▶ _What is being asked_:
Give back, word for word, every line from the one containing "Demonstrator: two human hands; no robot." to the end of the listing, and nothing more.

▶ _Data provided_:
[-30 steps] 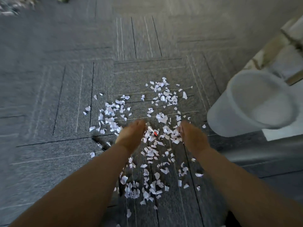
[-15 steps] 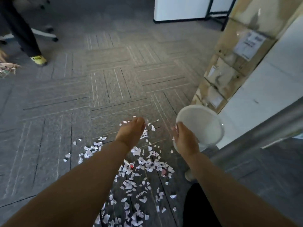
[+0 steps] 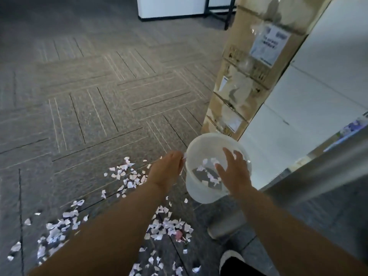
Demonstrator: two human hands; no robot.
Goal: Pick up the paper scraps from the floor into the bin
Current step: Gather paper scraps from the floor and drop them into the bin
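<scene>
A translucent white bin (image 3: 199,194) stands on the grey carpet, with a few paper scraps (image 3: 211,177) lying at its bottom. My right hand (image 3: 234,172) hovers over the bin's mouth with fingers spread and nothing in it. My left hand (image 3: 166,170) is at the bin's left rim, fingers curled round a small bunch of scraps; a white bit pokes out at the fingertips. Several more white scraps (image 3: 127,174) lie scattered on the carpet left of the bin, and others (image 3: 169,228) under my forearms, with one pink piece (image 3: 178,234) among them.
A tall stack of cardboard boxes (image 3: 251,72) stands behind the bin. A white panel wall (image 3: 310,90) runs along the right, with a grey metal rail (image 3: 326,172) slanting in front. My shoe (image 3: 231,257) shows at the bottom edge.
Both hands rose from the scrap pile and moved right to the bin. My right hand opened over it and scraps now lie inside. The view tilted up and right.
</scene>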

▶ _Answer area_:
Demonstrator: two human hands; no robot.
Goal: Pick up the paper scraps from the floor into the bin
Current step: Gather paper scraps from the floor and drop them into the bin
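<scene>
A translucent white bin (image 3: 199,194) stands on the grey carpet, with a few paper scraps (image 3: 211,177) lying at its bottom. My right hand (image 3: 234,172) hovers over the bin's mouth with fingers spread and nothing in it. My left hand (image 3: 166,170) is at the bin's left rim, fingers curled round a small bunch of scraps; a white bit pokes out at the fingertips. Several more white scraps (image 3: 127,174) lie scattered on the carpet left of the bin, and others (image 3: 169,228) under my forearms, with one pink piece (image 3: 178,234) among them.
A tall stack of cardboard boxes (image 3: 251,72) stands behind the bin. A white panel wall (image 3: 310,90) runs along the right, with a grey metal rail (image 3: 326,172) slanting in front. My shoe (image 3: 231,257) shows at the bottom edge.
Both hands rose from the scrap pile and moved right to the bin. My right hand opened over it and scraps now lie inside. The view tilted up and right.
</scene>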

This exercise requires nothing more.